## TASK OBJECTIVE
Can you print the data exactly and leave out each image?

## SOURCE DATA
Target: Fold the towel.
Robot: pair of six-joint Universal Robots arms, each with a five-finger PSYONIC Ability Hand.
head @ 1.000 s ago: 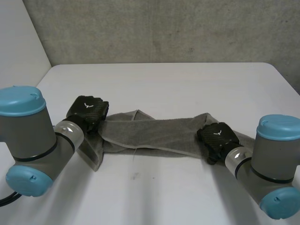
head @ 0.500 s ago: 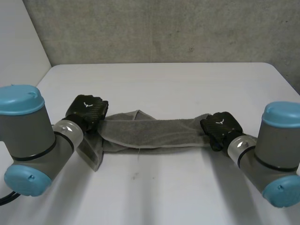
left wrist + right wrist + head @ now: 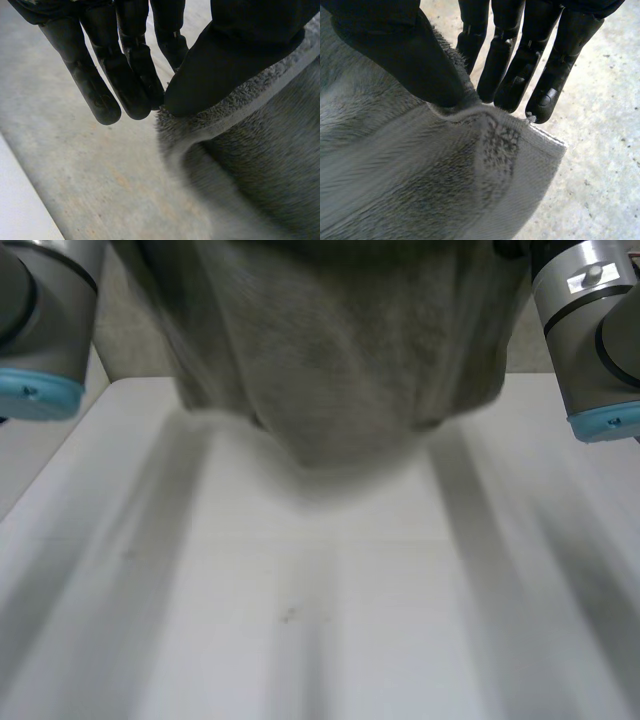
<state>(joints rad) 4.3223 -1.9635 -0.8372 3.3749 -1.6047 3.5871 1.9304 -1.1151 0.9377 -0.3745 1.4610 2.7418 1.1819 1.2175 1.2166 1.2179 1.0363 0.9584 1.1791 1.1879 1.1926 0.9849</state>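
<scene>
Head view: the grey towel [image 3: 340,360] hung bunched above the white tabletop [image 3: 330,620], between the left arm [image 3: 40,320] and the right arm [image 3: 590,330]. The left robot hand [image 3: 225,65] pinched its hemmed edge between thumb and fingers. The right robot hand [image 3: 405,55] pinched it likewise near a corner.

a grey towel [image 3: 340,350] hangs like a wide curtain, blocking the middle of the workspace. below the towel the white table [image 3: 320,620] lies open from side to side. the towel's lower edge appears to hang off the surface, though it is blurred. the left arm [image 3: 40,320] and right arm [image 3: 590,330] flank the towel closely. the left hand [image 3: 240,45] and right hand [image 3: 395,45] each pinch the towel's edge, thumb against fingers.
</scene>
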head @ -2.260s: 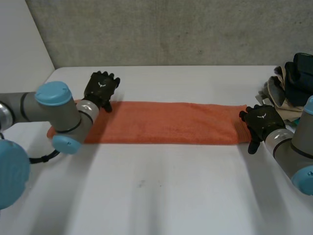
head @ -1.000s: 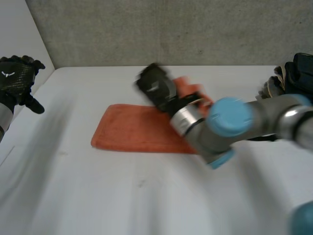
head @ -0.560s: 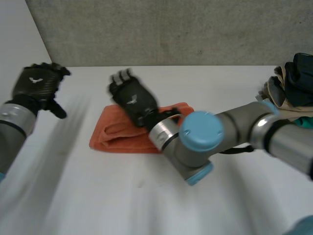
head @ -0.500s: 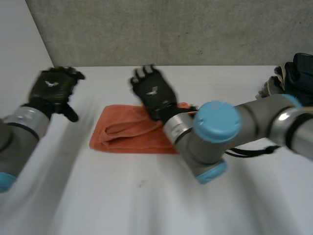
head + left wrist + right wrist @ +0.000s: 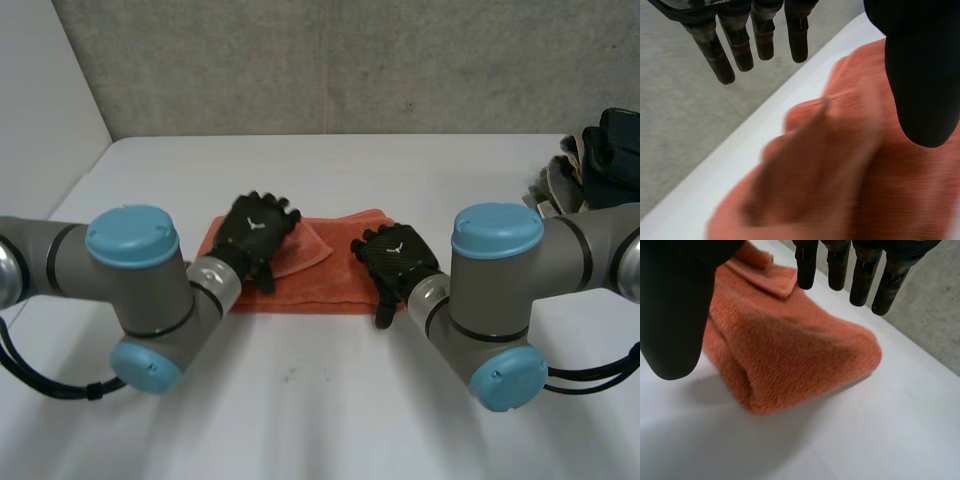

## THE COMPLETED TASK
Target: Fold the towel.
Robot: pair of six-joint Universal Robots arms, each with a five-finger PSYONIC Ability Hand.
head @ 1.000 s ago: 
head @ 0.500 s ago: 
left wrist + right wrist + head @ now: 
<state>(joints rad) 4.3223 -1.9635 -0.8372 3.3749 -1.6047 3.5871 1.9304 -1.1151 0.9377 -0.3745 1.4610 2.7418 1.1819 1.2175 1.2166 1.2179 1.0363 0.9584 1.1791 1.1879 1.1926 0.9849</state>
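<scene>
Head view: the grey towel [image 3: 340,360] hung bunched above the white tabletop [image 3: 330,620], between the left arm [image 3: 40,320] and the right arm [image 3: 590,330]. The left robot hand [image 3: 225,65] pinched its hemmed edge between thumb and fingers. The right robot hand [image 3: 405,55] pinched it likewise near a corner.

a grey towel [image 3: 340,350] hangs like a wide curtain, blocking the middle of the workspace. below the towel the white table [image 3: 320,620] lies open from side to side. the towel's lower edge appears to hang off the surface, though it is blurred. the left arm [image 3: 40,320] and right arm [image 3: 590,330] flank the towel closely. the left hand [image 3: 240,45] and right hand [image 3: 395,45] each pinch the towel's edge, thumb against fingers.
</scene>
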head @ -2.260s: 
head @ -1.000s: 
head @ -0.560s: 
head @ -0.500s: 
head + left wrist + right wrist @ +0.000s: 

No additional output will be produced.